*Your goal*. In your copy, include every line of the listing below exactly but none of the pictures.
== Segment start ==
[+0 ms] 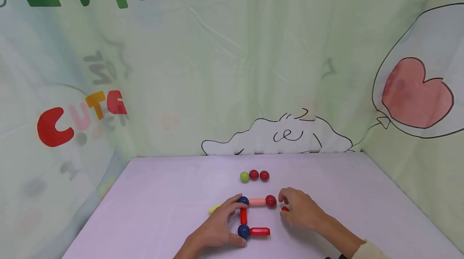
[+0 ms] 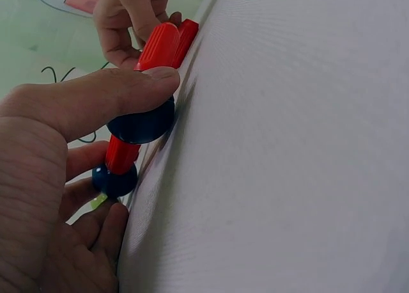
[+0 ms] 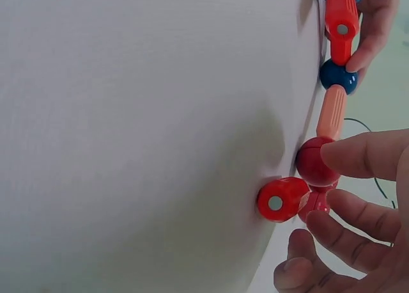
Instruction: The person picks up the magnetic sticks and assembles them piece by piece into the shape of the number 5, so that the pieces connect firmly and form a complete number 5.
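Note:
On the table, a magnetic stick-and-ball shape is joined from a far blue ball (image 1: 244, 201), a near blue ball (image 1: 244, 231), a red stick (image 1: 243, 216) between them, a pink stick (image 1: 257, 202) ending in a red ball (image 1: 270, 201), and a second red stick (image 1: 260, 232) with a free end. My left hand (image 1: 220, 223) grips it, thumb at the near blue ball and fingers at the far one. Beside the red ball is my right hand (image 1: 302, 210), its thumb and fingers parted around a loose red stick (image 3: 281, 200), which shows a metal tip.
Behind the shape sit a green ball (image 1: 244, 177) and two red balls (image 1: 254, 175) in a row. A yellow-green stick (image 1: 215, 209) lies left of the shape, partly covered by my left hand. Printed cloth walls (image 1: 174, 102) border the white table (image 1: 145, 194).

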The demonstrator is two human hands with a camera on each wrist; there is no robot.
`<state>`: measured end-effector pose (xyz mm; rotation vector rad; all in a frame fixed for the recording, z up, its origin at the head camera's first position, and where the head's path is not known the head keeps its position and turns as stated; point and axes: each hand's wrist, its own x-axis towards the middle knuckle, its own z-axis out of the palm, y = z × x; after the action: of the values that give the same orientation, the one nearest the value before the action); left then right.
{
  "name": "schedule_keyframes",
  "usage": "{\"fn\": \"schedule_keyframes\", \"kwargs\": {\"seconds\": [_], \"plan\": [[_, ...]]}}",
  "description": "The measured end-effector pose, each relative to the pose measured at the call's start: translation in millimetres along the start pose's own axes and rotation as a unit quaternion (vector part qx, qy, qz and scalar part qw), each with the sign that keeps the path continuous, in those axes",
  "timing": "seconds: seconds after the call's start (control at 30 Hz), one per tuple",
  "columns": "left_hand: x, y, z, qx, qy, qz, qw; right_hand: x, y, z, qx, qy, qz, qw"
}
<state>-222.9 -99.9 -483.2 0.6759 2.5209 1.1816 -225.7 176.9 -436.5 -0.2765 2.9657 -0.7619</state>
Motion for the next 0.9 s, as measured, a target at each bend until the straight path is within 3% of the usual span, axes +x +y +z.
{"fn": "schedule_keyframes", "kwargs": {"seconds": [0.17, 0.4, 0.67, 0.9], "plan": [[-1.0, -1.3, -1.0, 0.0, 0.001, 0.001, 1.0, 5.5, 1.6, 0.3, 0.008, 0.008, 0.002, 0.9999], [-2.0, -2.3, -1.0, -0.001, 0.004, 0.001, 1.0, 22.6, 6.5, 4.9, 0.005, 0.032, -0.026, 0.9992], [-3.9, -0.9, -0.1, -0.007, -0.002, -0.019, 0.9998, 41.7, -0.3, 9.7, -0.015, 0.016, -0.051, 0.9985], [-0.1, -1.5, -1.5, 0.005, 0.002, -0.001, 1.0, 57.8, -2.3, 11.2, -0.032, 0.018, -0.061, 0.9974]]}}
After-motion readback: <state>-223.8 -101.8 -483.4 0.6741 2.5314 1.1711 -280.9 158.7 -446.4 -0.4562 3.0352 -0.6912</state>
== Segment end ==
*Result below*.
[+0 ms] 
[+0 ms] 
[+0 ms] 
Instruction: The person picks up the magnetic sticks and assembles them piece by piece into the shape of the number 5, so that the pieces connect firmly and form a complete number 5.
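Note:
On the table, a magnetic stick-and-ball shape is joined from a far blue ball (image 1: 244, 201), a near blue ball (image 1: 244, 231), a red stick (image 1: 243, 216) between them, a pink stick (image 1: 257, 202) ending in a red ball (image 1: 270, 201), and a second red stick (image 1: 260, 232) with a free end. My left hand (image 1: 220, 223) grips it, thumb at the near blue ball and fingers at the far one. Beside the red ball is my right hand (image 1: 302, 210), its thumb and fingers parted around a loose red stick (image 3: 281, 200), which shows a metal tip.
Behind the shape sit a green ball (image 1: 244, 177) and two red balls (image 1: 254, 175) in a row. A yellow-green stick (image 1: 215, 209) lies left of the shape, partly covered by my left hand. Printed cloth walls (image 1: 174, 102) border the white table (image 1: 145, 194).
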
The demonstrator is two human hands with a camera on each wrist; there is no robot.
`<state>`: measured end-effector pose (xyz mm; rotation vector rad; all in a frame fixed for the recording, z up, its origin at the head camera's first position, and where the head's path is not known the head keeps its position and turns as stated; point and axes: each hand's wrist, its own x-axis towards the middle knuckle, its own z-axis out of the palm, y = z × x; after the action: of the values that give the same orientation, the one nearest the value before the action); left then right.
{
  "name": "schedule_keyframes",
  "usage": "{\"fn\": \"schedule_keyframes\", \"kwargs\": {\"seconds\": [_], \"plan\": [[_, ...]]}}",
  "description": "The measured end-effector pose, each relative to the pose measured at the call's start: translation in millimetres along the start pose's own axes and rotation as a unit quaternion (vector part qx, qy, qz and scalar part qw), each with the sign that keeps the path continuous, in those axes",
  "timing": "seconds: seconds after the call's start (control at 30 Hz), one per tuple",
  "columns": "left_hand: x, y, z, qx, qy, qz, qw; right_hand: x, y, z, qx, qy, qz, qw"
}
<state>-222.9 -99.9 -483.2 0.6759 2.5209 1.1816 -225.7 176.9 -436.5 -0.2765 2.9657 -0.7619</state>
Motion for the next 0.9 s, as measured, a target at each bend until the straight path is within 3% of the usual span, axes +x +y +z.
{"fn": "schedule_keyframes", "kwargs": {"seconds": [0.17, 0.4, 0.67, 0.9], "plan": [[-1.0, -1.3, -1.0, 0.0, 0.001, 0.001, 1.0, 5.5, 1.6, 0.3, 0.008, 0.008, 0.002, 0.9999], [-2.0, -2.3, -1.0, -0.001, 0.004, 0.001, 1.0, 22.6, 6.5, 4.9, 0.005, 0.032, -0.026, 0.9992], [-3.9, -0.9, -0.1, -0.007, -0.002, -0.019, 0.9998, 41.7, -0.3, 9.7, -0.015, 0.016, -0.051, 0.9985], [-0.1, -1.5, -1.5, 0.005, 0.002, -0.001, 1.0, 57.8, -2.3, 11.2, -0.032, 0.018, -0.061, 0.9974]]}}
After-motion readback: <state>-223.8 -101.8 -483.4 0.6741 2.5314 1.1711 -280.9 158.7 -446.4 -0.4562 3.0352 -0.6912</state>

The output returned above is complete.